俺の身体は何かに吹き飛ばされ柱に激突した。
そして、呆気なく地面に落ちる。
「今度は僕が忘れられる番か……。いや、またと言うべきか。
そんなんだと、僕が殺す前に死んじゃうよ?」
なんとか頭の向きを変えて、へび座の方を見る。
そこには、巨大蛇がいた。
一方からす座は既に体勢を立て直して、へび座で身体を伸ばしている。
……またやってしまった。
やはり、1人で2体の堕ち星の相手は無理か。
そして堕ち星達はゆっくりと距離を詰めてくる。
一応、壁に激突する前に無詠唱の耐衝撃魔術を使用はできた。
そのため、わし座の羽は消滅したが星鎧が消滅しなかった。
しかし、身体のあちこちが痛む。
すぐに立ち上がれそうにない。
そのため、俺は時間を稼ぐためにへび座に「その蛇、2体目か?」と言葉を投げる。
「まぁね。
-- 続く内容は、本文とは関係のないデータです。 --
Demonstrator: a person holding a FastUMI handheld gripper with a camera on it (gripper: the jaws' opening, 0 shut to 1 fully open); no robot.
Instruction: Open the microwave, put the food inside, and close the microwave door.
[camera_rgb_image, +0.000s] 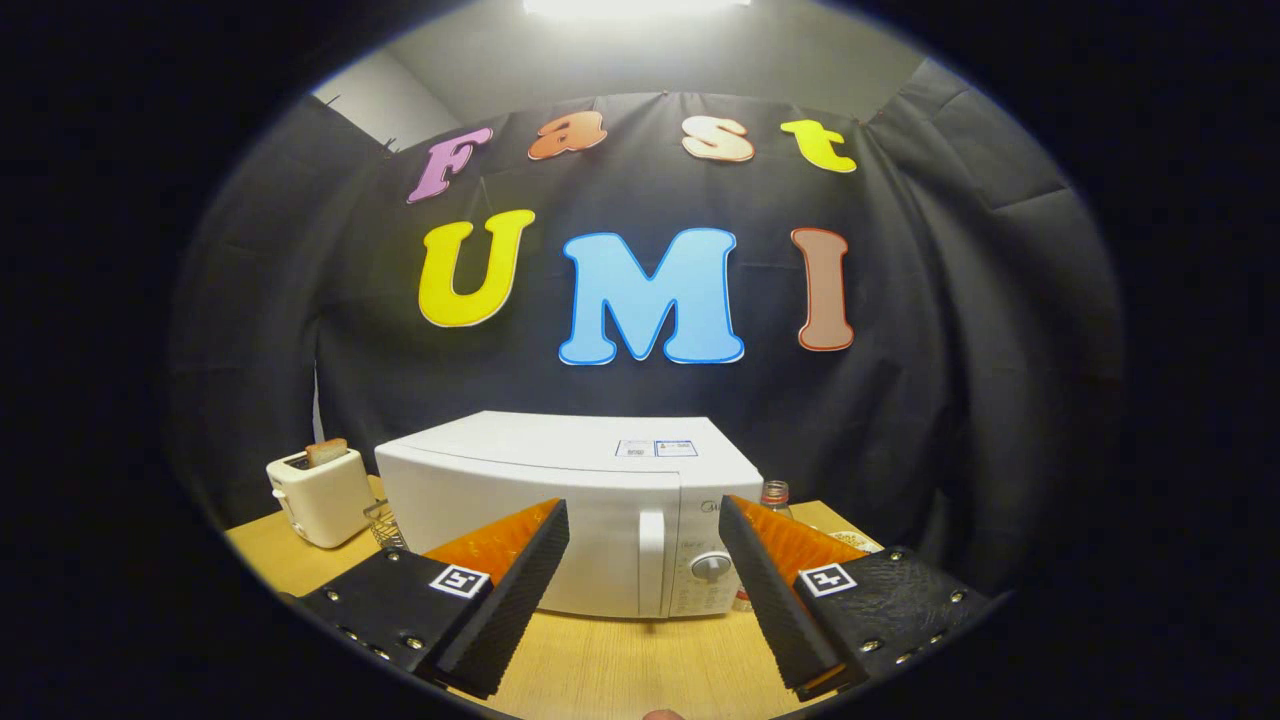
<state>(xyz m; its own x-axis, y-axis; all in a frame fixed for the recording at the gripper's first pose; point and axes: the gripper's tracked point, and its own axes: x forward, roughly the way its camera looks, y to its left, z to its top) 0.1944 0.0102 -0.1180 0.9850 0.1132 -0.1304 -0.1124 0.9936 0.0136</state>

でも山羊座も、別の星座が使えること隠してたでしょ。
それと同じ。奥の手は隠しておくものだろ?」
何が同じだ。
そんな怒りが湧いてくるが、今はそれどころじゃない。
俺はさらに時間を稼ぐために「……何座だ」と言葉を投げる。
へび座とからす座はちょうど、俺の近くで足を止めた。
そしてからす座は「別に言わなくていいだろ」と笑いながら言っている。
その数秒後、へび座は「……まぁ」と口を開いた。
「冥土の土産に教えてあげるよ。
君が最初に戦ってたのがみずへび座。今、君を尻尾で吹き飛ばしたのがうみへび座」
……なるほどな。
みずへび座とうみへび座は両方水蛇がモチーフの星座だ。
だがうみへび座はプトレマイオスの48星座に入っていて、ギリシャ神話に起源を持つ。
……強い方を隠してたってことか。
そんな推理をしていると、またへび座が「さて」と呟いた。
「じゃあ無駄話も済んだことだし。死んでよ」
へび座とからす座、そしてうみへび座が攻撃態勢に入る。
残念ながら時間は稼ぎきれなかった。
俺はようやく立ち上がれた。
だけど、3体の攻撃が届かない距離に行くには時間が足りない。
へび座から毒の息が、からす座からは大量の羽が飛んでくる。
うみへび座の尻尾も迫っている
……またやってしまった。
溢れ出る悔しさから思わず手を握りしめ、歯を食いしばる。
そのとき、6本の斬撃が毒の息と大量の羽を消し飛ばした。
そして目の前に割り込んできた橙色の星鎧が、うみへび座の尻尾を受け止めた。
「1人で突っ走んなって、前も言ったよな!」
そんな志郎の声が、地下貯水路に響いた。